Top of DATA PROVIDED

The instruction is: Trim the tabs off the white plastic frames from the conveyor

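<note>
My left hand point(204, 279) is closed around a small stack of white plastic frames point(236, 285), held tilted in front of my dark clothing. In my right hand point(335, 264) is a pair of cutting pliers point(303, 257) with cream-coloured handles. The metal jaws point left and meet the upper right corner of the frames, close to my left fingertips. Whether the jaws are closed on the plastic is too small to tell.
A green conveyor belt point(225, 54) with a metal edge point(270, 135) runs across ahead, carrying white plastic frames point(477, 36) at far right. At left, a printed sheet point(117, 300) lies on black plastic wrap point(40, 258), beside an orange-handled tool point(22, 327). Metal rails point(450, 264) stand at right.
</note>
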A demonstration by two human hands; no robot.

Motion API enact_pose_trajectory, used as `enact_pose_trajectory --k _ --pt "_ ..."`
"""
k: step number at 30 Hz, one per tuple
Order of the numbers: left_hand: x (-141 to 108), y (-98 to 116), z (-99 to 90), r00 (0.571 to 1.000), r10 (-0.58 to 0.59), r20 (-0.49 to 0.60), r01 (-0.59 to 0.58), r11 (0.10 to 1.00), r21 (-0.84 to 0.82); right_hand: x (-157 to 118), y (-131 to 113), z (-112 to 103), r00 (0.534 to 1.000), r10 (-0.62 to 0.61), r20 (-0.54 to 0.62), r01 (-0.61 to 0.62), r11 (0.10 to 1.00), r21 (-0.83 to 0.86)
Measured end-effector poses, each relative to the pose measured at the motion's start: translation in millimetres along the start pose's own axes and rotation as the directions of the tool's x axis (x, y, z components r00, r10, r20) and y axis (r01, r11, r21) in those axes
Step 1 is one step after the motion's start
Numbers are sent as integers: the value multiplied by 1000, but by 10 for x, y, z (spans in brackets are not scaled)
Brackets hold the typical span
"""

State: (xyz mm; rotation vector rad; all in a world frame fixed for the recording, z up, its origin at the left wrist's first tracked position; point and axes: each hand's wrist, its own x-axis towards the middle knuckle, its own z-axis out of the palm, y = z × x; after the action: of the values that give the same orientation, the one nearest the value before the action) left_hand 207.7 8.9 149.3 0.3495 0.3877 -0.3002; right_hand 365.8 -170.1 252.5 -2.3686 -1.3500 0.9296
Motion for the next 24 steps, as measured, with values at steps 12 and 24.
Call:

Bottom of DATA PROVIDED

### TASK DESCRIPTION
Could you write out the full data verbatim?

### TASK OUTPUT
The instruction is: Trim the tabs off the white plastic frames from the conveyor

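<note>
My left hand point(204, 279) is closed around a small stack of white plastic frames point(236, 285), held tilted in front of my dark clothing. In my right hand point(335, 264) is a pair of cutting pliers point(303, 257) with cream-coloured handles. The metal jaws point left and meet the upper right corner of the frames, close to my left fingertips. Whether the jaws are closed on the plastic is too small to tell.
A green conveyor belt point(225, 54) with a metal edge point(270, 135) runs across ahead, carrying white plastic frames point(477, 36) at far right. At left, a printed sheet point(117, 300) lies on black plastic wrap point(40, 258), beside an orange-handled tool point(22, 327). Metal rails point(450, 264) stand at right.
</note>
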A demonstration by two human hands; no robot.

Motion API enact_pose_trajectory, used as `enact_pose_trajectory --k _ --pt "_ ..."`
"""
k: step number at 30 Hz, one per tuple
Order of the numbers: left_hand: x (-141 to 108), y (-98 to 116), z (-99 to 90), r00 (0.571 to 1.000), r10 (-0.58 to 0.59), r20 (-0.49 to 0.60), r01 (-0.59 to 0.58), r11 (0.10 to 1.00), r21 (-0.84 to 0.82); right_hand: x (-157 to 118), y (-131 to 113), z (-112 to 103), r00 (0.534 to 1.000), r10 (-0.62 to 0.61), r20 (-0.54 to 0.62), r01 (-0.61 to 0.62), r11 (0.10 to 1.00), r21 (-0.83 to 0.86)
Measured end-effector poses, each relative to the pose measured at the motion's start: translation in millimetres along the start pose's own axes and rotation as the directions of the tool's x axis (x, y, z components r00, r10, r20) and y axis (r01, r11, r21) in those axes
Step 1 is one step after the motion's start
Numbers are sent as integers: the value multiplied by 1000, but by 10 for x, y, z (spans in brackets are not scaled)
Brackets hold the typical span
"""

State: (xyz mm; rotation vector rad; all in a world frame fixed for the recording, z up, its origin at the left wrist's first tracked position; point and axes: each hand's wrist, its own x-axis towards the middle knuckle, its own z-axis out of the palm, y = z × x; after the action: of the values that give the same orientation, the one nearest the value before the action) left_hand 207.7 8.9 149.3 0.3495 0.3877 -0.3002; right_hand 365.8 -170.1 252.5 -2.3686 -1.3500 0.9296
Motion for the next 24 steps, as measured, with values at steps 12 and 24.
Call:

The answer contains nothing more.